Methods There were data available from 61 patients in the BALTI-P substudy and 68 from VINDALOO. Databases were available for both trials; additional data were collected. Multivariate logistic regression was used to analyse risk factors for ARDS and postoperative complications in the cohorts combined.

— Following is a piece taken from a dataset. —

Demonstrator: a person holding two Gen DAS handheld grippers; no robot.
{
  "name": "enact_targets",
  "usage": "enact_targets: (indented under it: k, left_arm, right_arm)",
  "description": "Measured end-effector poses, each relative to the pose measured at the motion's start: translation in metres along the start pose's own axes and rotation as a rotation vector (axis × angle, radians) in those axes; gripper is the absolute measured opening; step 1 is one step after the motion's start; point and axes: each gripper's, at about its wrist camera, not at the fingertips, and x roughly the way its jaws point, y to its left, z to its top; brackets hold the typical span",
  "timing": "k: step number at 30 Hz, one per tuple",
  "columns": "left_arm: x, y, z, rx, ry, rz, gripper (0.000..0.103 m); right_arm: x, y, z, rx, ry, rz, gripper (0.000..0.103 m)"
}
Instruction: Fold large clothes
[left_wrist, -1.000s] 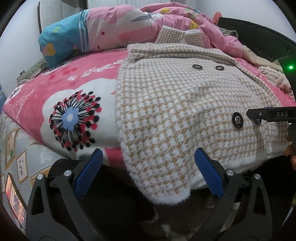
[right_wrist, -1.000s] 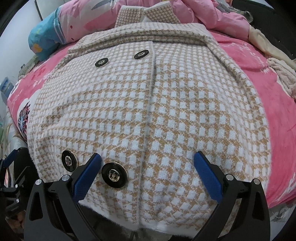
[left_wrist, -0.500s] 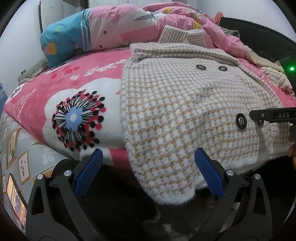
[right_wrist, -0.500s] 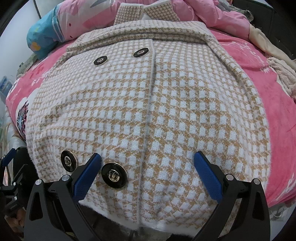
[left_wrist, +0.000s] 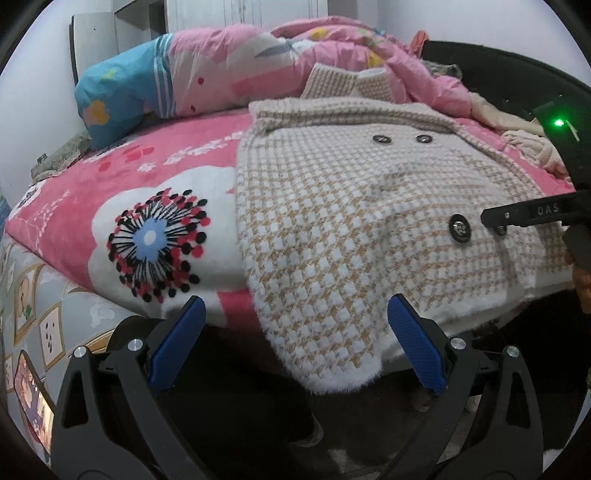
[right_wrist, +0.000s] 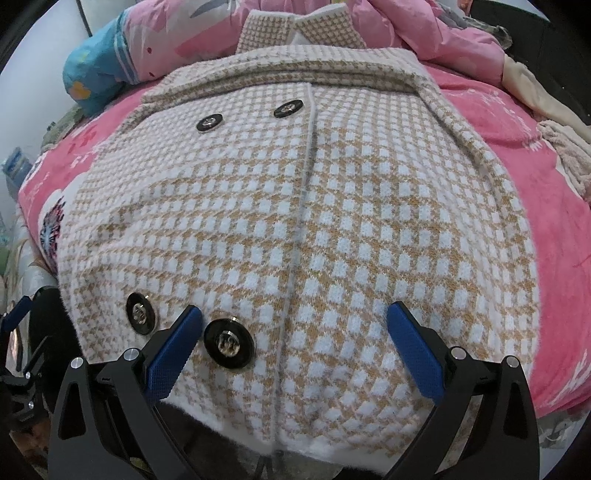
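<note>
1. Left gripper (left_wrist: 295, 341): nearest item in the left wrist view. Blue pads spread wide, nothing between them, poised in front of the bed edge where the coat's corner hangs.
2. Right gripper (right_wrist: 295, 345): jaws likewise apart and empty, poised over the lower front of the coat; its left pad sits just beside a large black button (right_wrist: 229, 343).
3. Coat (right_wrist: 295, 221): tan-and-white houndstooth, thick and fuzzy, laid front-up on the bed, buttoned side showing. The hem and one lower corner (left_wrist: 332, 354) droop over the near edge of the mattress. Collar lies at the far end.
4. Blanket (left_wrist: 110, 192): pink fleece with a white patch and a dotted flower motif, under the coat and to its left.
5. Quilt (left_wrist: 221, 81): bunched pink and blue bedding beyond the collar; other pale cloth lies far right.
6. Risks, as judged:
   - The overhanging hem could drag the coat off the bed if only one corner is lifted.
   - A pad closing on a button instead of cloth would probably slip.
   - The thick pile may let only the top layer be pinched, so the fold would come out uneven.
   - The fleece blanket could be caught together with the coat.
</note>
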Motion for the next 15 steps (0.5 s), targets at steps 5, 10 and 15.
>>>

Results Logistic regression analysis showed active smoking was associated with an increase in ARDS (OR 3.91; 95% CI 1.33 to 11.5) and dihydropyridine use (OR 5.34;95% CI 1.56 to 18.3). Hospital length of stay was longer for those who took dihydropyridines (median 29 days (IQR 17–42) vs 13 days (IQR 10–18), P=0.0007) or were diabetic (median 25 days (IQR 14–39) vs 13 (IQR 10–19), P=0.023) but not for current smokers (median in never/ex-smokers 13 (IQR 10–23) vs current smokers 15 (IQR 11–20), P=0.73).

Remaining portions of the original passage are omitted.